Among the many executive orders that Joe Biden issued upon taking office was one that shut down the construction of the Keystone XL pipeline, putting tens of thousands of American jobs at risk. He’s had his eye on some other pipeline construction projects as well, a plan that will probably further impede the nation’s oil and gas industry as Biden works to impress his European friends with is climate advocacy. But in a bit of an ironic role reversal, there may be one such project that Biden won’t be bringing to a halt despite a bipartisan demand from the Senate Foreign Relations Committee. That would be Russia’s Nord Stream 2 pipeline intended to bring natural gas to many European nations. The Biden administration has consistently said that they oppose the completion of the project, but Uncle Joe has yet to pull the trigger on new sanctions that might impact the pipeline’s construction because of (in case you couldn’t guess) politics. (Associated Press)
Pressure is growing on President Joe Biden to take action to prevent the completion of a Russian gas pipeline to Europe that many fear will give the Kremlin significant leverage over U.S. partners and allies.
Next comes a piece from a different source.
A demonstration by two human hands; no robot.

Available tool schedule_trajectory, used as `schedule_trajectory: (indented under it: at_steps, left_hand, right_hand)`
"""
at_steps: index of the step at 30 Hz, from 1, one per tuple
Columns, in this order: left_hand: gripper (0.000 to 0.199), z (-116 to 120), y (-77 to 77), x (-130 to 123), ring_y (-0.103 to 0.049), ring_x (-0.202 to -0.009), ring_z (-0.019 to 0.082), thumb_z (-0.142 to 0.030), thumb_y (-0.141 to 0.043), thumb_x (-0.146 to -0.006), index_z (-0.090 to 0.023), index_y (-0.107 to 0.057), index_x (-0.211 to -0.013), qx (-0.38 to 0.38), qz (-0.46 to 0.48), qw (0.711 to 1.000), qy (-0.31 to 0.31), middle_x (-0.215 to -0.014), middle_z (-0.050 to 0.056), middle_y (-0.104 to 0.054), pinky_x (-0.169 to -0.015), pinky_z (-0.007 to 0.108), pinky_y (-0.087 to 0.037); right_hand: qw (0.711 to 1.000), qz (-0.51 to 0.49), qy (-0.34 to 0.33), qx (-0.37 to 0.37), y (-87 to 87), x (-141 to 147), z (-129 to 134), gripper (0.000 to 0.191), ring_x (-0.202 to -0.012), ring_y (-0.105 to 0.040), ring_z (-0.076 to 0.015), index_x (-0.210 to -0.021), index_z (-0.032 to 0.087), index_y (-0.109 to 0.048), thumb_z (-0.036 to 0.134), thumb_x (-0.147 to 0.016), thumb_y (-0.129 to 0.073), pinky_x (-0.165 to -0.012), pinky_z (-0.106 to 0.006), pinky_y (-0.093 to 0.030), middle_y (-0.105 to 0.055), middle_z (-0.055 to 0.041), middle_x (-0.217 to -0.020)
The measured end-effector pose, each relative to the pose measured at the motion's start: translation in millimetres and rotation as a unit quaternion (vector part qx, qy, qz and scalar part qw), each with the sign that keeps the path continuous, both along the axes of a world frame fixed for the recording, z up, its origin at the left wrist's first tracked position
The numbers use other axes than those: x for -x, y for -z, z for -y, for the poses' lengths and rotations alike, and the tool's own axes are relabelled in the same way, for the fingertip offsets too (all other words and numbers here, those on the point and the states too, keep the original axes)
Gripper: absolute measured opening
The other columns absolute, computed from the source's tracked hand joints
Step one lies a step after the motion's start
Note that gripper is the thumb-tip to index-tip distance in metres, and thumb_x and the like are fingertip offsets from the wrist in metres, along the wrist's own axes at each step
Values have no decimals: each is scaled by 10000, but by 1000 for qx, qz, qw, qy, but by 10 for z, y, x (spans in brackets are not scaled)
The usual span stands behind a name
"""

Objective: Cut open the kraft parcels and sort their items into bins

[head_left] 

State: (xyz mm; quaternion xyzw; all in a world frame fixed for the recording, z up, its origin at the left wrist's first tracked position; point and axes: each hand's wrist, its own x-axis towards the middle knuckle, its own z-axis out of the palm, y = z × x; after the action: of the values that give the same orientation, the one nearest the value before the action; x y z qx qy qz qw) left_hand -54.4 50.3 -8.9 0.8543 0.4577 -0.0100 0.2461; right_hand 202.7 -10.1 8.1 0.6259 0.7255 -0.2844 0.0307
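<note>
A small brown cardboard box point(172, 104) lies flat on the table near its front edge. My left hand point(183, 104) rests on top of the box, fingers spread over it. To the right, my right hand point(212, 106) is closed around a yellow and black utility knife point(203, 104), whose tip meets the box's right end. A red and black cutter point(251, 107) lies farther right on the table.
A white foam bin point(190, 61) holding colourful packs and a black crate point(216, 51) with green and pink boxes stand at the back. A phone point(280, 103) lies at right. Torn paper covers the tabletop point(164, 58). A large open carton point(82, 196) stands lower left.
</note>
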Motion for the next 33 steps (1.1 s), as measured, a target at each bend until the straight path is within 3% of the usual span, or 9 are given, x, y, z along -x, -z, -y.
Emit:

Yet such action could provoke an enormous rift in trans-Atlantic relations, notably with Germany, at a time when Biden has made restoring good ties with Europe a priority.
As the Nord Stream 2 pipeline nears completion, U.S. lawmakers from both parties have stepped up demands on a reluctant White House to impose new sanctions on Russian and European companies to halt the project. But prospects of that happening would seem slim: Germany continues to support the project as it steps up consumption of natural gas, and the pipeline is roughly 95% finished.
Joe Biden was supposed to be the “tough on Russia” President after years of claimed complacency by his predecessor. And to his credit, he has been vocally critical of some of Vladimir Putin’s excesses, particularly when it comes to the imprisonment of Alexei Navalny. But the pipeline being constructed by Gazprom (the Russian state oil company) represents an opportunity for the White House to score a win on both the domestic and foreign policy fronts. Completion of the Nord Stream 2 project will simultaneously reduce demand for American exports of natural gas in Europe and increase the leverage that Russia already holds over several eastern European nations and Germany.
The problem is that Germany is still supporting (and funding) the project. The sanctions being ordered by a unanimous vote on the Senate Foreign Relations Committee wouldn’t just be targeting Russians. They would also impact businesses and investors in Poland and Austria, as well as Germany. Biden has been looking to strengthen American relationships with those nations so they’ll back his plans for withdrawing from Afghanistan and his proposed climate treaty agenda.
The Senate Foreign Relations Committee is giving Joe Biden a couple of weeks to either impose the new sanctions or explain specifically why those entities should be exempt. Assuming the request for sanctions actually makes it to his desk, Biden could always veto it. But that would mean going up against all of the Democrats who are already backing the proposal. It’s a sticky situation to be sure.
Perhaps it’s time for someone in Congress to ask Joe Biden why jobs in Germany and eastern Europe are more important than construction jobs here in the United States. We seem to be simultaneously undermining our own country’s dominance in the global energy market while opening the door for the Russians to supplant us with our supposed European allies. But to be fair to Biden, it’s not clear that the sanctions could actually stop the Russian pipeline from going into operation. The project is already 95% complete and seems to have plenty of funding. Also, Angela Merkel came out this week and defended Nord Stream 2 by saying that Russian natural gas already flows freely into Europe through the original Nord Stream 1 pipeline under the Black Sea. And her country is facing periodic power outages after shutting down most of its nuclear and coal-fired plants.
Nothing is ever as easy as it looks from the outside, I suppose. That’s a lesson that Joe Biden may be learning as he goes.